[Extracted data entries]
+ + + +

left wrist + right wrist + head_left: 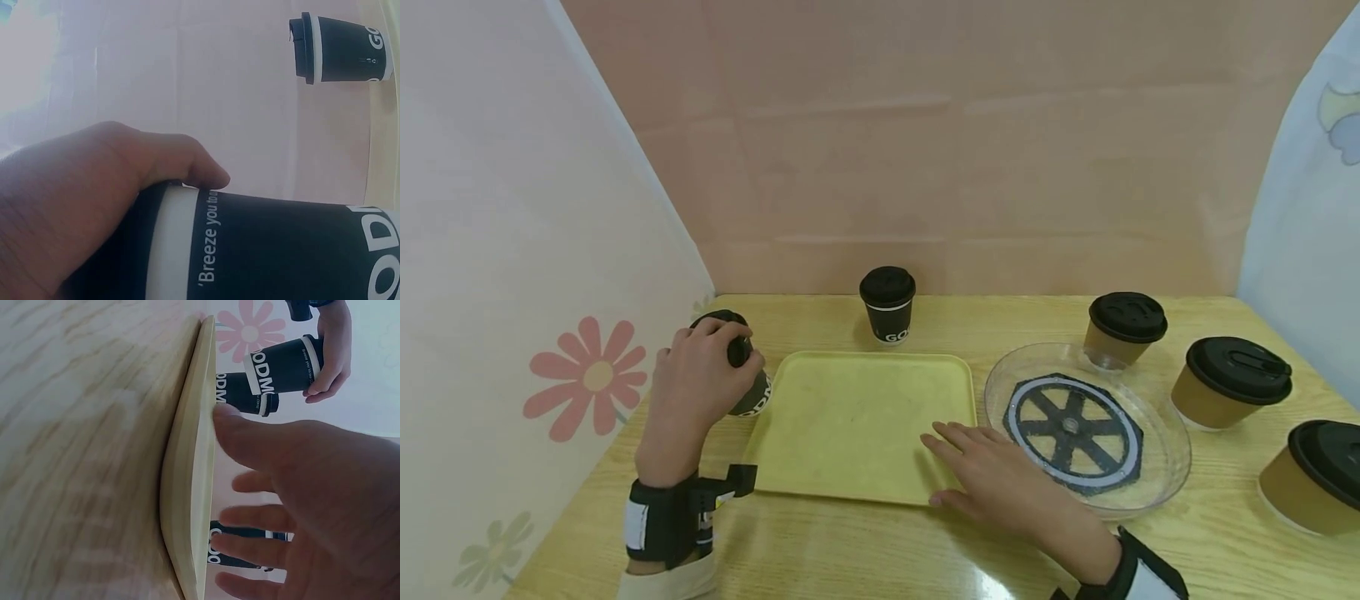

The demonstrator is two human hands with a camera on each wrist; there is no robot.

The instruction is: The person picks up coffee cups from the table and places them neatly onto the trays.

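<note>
My left hand (703,375) grips a black lidded paper cup (281,244) from above, left of the yellow tray (865,425). White lettering runs round that cup, and its lid is mostly hidden under the fingers. Seen from the right wrist, the held cup (284,365) hangs tilted, its base higher than that of a second black cup (240,394) behind it. My right hand (992,475) is held low by the tray's front right corner, fingers extended and spread, nothing in its grasp.
Another black cup (887,307) stands behind the tray. To the right lies a round clear dish (1172,467) with a dark wheel-like pattern (1071,427). Brown cups with black lids (1127,325) (1228,379) (1315,479) line the right side. Fabric walls (925,150) enclose the table.
</note>
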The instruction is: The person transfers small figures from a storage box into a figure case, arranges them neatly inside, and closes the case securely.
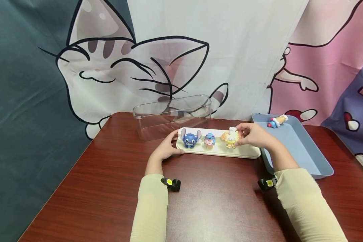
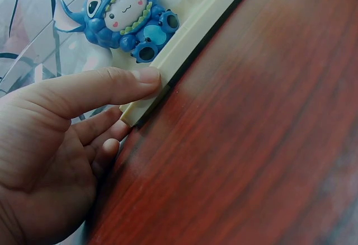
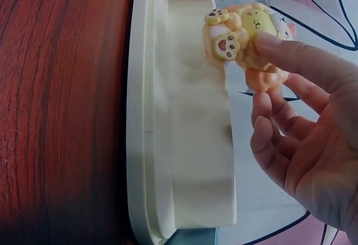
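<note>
A long cream display base (image 1: 217, 152) lies on the table with figurines along it. My left hand (image 1: 167, 148) grips its left end, thumb (image 2: 146, 77) on the front rim and the other fingers round the end. Beside that hand sits a blue big-eared figurine (image 1: 190, 140). A small blue-and-pink ice-cream-cone figurine (image 1: 209, 141) stands in the middle. Between thumb and fingers, my right hand (image 1: 254, 136) pinches a yellow-orange figurine (image 3: 251, 27) with paw-print feet and a white hat, over the base's right half.
Behind the base stands a clear plastic cover (image 1: 172, 117). At the right, a blue-grey tray (image 1: 296, 144) holds another figurine (image 1: 277, 121) with a tan, cone-like part and a blue-and-red end. A cat-printed curtain (image 1: 169, 67) hangs at the table's back edge.
</note>
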### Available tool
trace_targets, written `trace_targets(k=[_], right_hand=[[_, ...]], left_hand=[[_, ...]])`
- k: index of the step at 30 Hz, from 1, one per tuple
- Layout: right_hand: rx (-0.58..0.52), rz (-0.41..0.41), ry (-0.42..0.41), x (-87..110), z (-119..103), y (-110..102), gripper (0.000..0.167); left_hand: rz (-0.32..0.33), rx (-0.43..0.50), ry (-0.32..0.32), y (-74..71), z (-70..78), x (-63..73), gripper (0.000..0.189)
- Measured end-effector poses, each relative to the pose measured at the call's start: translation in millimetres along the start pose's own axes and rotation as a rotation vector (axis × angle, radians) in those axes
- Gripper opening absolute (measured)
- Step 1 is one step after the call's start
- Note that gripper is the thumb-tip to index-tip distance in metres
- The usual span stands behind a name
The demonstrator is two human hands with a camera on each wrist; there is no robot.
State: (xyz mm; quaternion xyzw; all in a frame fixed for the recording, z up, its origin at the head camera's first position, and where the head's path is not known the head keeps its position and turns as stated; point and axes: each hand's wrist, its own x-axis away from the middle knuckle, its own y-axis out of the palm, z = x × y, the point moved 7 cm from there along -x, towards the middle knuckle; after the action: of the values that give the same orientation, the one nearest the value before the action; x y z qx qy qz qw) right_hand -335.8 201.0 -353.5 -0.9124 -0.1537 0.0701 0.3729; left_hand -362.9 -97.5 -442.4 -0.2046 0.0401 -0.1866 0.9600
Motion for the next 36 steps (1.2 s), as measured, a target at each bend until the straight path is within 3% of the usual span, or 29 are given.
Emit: trace_targets(k=[36], right_hand=[[0.147,-0.028,-0.04,-6.1,-3,20,0.049]], left_hand=[[-0.001,0.001,0.008,0.5,0.8,-0.4,0.093]])
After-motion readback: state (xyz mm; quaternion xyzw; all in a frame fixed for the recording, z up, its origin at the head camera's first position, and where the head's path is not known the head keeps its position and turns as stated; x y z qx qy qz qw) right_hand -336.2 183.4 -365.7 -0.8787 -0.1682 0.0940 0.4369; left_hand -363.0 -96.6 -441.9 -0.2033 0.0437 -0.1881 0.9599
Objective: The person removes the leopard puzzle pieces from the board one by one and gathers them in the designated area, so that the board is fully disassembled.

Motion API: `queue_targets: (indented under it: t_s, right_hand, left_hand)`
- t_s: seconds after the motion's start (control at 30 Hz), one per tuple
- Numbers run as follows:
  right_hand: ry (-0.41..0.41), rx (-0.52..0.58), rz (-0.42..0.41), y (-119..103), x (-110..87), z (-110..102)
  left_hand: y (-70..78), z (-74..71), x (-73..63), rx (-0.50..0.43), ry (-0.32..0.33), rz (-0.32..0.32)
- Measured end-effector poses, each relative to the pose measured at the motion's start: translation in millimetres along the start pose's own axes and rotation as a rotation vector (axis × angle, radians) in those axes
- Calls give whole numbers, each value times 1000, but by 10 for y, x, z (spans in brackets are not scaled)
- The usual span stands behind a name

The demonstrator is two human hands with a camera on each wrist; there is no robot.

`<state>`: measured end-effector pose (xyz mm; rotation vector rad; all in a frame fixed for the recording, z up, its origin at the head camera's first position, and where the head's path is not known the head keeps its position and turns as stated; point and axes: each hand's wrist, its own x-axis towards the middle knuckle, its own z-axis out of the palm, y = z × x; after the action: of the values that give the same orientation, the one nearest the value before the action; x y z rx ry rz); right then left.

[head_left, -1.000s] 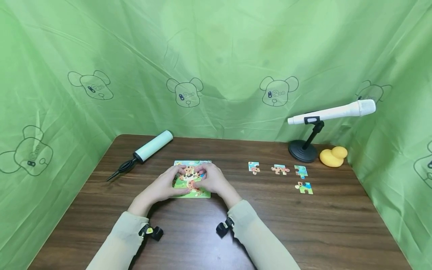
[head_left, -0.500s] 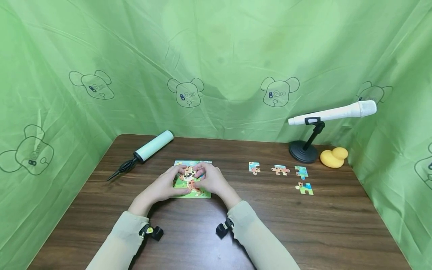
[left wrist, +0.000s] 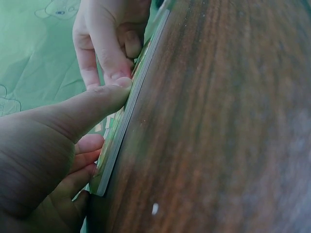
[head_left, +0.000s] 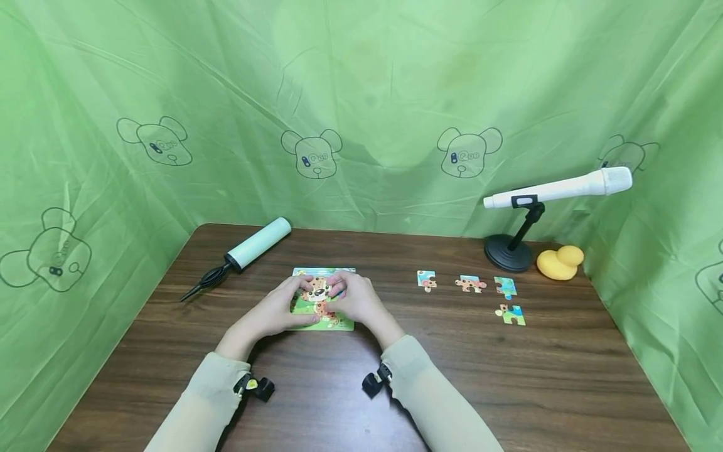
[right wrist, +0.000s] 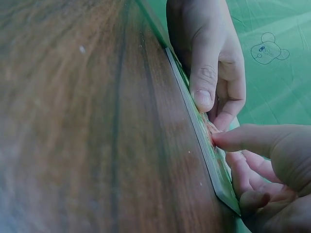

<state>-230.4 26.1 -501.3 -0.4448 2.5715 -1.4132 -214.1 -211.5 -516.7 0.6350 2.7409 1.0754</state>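
Note:
A jigsaw puzzle [head_left: 323,323] with a spotted cartoon animal on a green and blue ground lies flat on the table, partly covered by both hands. My left hand [head_left: 277,309] rests on its left side; the thumb [left wrist: 109,95] touches the picture near the front, with the fingers farther back. From the right, my right hand [head_left: 357,301] touches the picture with its thumb [right wrist: 238,137], fingers spread behind it. Whether a piece sits between that thumb and fingers is hidden. In both wrist views the board's edge [left wrist: 121,124] shows side-on, flat against the wood.
Several loose puzzle pieces [head_left: 471,284] lie right of the puzzle. Behind them stand a white microphone [head_left: 559,189] on a black stand and a yellow rubber duck [head_left: 559,262]. A pale green hand pump [head_left: 260,243] lies back left. Green curtain [head_left: 361,75] surrounds the table [head_left: 429,376].
The head view shifts very slightly. Both hands stay in place on the puzzle, and the loose pieces have not moved.

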Motion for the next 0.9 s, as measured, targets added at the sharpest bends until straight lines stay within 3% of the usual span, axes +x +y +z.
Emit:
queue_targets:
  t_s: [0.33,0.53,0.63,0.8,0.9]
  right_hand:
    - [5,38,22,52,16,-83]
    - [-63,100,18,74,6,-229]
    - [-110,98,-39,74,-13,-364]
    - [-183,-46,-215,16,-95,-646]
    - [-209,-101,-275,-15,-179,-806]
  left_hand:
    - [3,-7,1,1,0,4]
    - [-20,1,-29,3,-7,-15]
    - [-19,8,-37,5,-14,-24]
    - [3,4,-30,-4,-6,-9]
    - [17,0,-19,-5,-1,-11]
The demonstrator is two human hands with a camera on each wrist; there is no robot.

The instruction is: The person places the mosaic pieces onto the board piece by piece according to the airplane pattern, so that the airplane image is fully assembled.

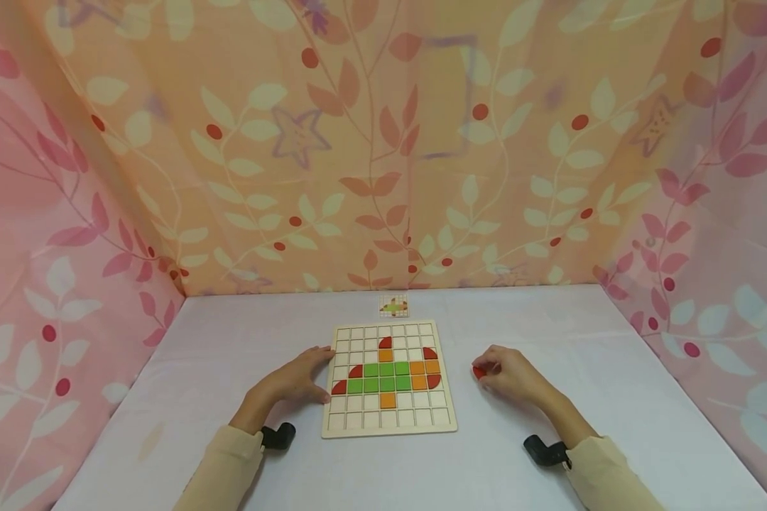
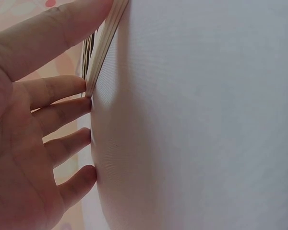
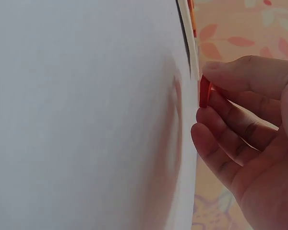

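Note:
A square wooden grid board [image 1: 358, 420] lies on the white tabletop, holding green square tiles [image 1: 386, 384], orange square tiles [image 1: 388, 401] and red round-edged tiles [image 1: 385, 343]. My left hand [image 1: 294, 377] is at the board's left side, thumb near the lower part and fingertips by the upper part. In the left wrist view its fingers [image 2: 62, 115] are extended, with the board's edge [image 2: 104, 45] between thumb and fingers. To the right of the board, my right hand [image 1: 514, 372] pinches a small red tile [image 3: 205, 92] between thumb and fingers, just over the cloth; its full outline is partly hidden.
Behind the board lies a small picture card [image 1: 393, 306] showing a grid with a coloured pattern. Patterned fabric walls [image 1: 371, 177] enclose the back and both sides of the table. Black wrist-worn devices [image 1: 545, 451] sit at both sleeve cuffs.

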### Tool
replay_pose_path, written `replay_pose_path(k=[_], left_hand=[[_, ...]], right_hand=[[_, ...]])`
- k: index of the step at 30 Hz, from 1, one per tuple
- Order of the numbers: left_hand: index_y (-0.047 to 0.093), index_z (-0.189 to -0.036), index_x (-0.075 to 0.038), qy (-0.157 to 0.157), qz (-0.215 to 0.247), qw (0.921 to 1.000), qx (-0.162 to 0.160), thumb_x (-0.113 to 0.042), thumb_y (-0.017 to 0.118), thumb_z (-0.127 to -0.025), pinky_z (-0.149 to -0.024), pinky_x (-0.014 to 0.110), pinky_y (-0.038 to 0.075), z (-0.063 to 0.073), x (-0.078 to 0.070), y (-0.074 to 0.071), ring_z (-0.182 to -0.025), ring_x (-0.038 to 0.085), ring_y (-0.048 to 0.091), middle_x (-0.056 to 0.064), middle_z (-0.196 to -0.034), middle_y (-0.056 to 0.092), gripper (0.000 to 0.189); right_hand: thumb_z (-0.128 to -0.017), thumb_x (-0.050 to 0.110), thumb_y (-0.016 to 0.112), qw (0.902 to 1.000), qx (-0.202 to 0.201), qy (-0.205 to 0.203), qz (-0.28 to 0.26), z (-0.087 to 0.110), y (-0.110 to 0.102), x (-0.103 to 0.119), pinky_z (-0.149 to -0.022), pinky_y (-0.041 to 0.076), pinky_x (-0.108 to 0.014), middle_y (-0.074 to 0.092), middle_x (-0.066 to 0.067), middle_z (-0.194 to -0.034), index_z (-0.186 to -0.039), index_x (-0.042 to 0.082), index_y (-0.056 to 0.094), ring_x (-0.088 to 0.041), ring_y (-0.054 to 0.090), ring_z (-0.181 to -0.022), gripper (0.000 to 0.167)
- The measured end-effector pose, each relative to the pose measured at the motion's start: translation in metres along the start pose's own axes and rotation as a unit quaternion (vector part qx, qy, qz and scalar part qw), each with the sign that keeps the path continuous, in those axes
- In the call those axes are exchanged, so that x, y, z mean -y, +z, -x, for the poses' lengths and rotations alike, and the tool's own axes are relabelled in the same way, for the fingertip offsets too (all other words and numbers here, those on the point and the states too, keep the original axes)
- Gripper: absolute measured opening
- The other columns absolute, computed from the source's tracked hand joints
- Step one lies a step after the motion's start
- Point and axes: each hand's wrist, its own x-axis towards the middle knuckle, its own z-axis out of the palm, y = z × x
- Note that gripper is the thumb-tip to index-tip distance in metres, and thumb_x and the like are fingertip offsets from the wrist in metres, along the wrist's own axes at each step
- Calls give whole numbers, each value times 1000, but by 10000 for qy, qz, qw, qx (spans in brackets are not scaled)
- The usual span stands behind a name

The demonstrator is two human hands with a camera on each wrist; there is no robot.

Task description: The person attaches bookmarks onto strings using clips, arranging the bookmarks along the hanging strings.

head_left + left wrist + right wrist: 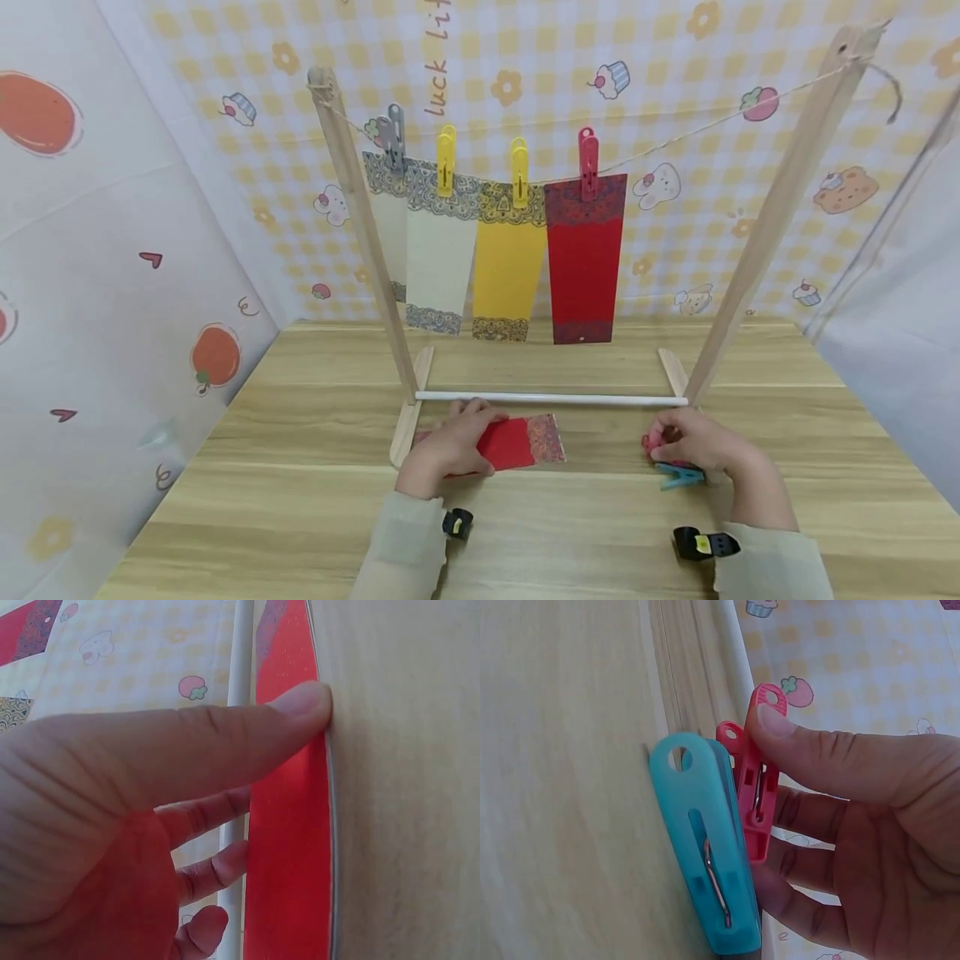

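Note:
My left hand (454,440) spans a red card (510,443) with a patterned end, low over the table. In the left wrist view the thumb presses the card's near edge and the other fingers are at its far edge. My right hand (701,440) pinches a red clothespin (756,784), its thumb on one handle and its fingers beside the other side. Right beside it is a blue clothespin (697,832), on the table's surface. The right wrist view shows the blue clothespin partly in front of the red one.
A wooden frame (780,200) with a white crossbar (551,399) stands behind my hands. On its string (697,131) hang several cards, including a yellow card (510,262) and another red card (585,275), held by grey, yellow and red clothespins. Patterned cloth (525,50) covers the back wall.

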Motion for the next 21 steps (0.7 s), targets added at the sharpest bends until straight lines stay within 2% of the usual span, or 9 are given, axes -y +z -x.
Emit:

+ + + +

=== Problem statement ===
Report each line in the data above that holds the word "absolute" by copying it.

=== Result for this exercise ===
- Gripper opening absolute (measured)
- Gripper: absolute measured opening
- The other columns absolute, computed from the source's tracked hand joints

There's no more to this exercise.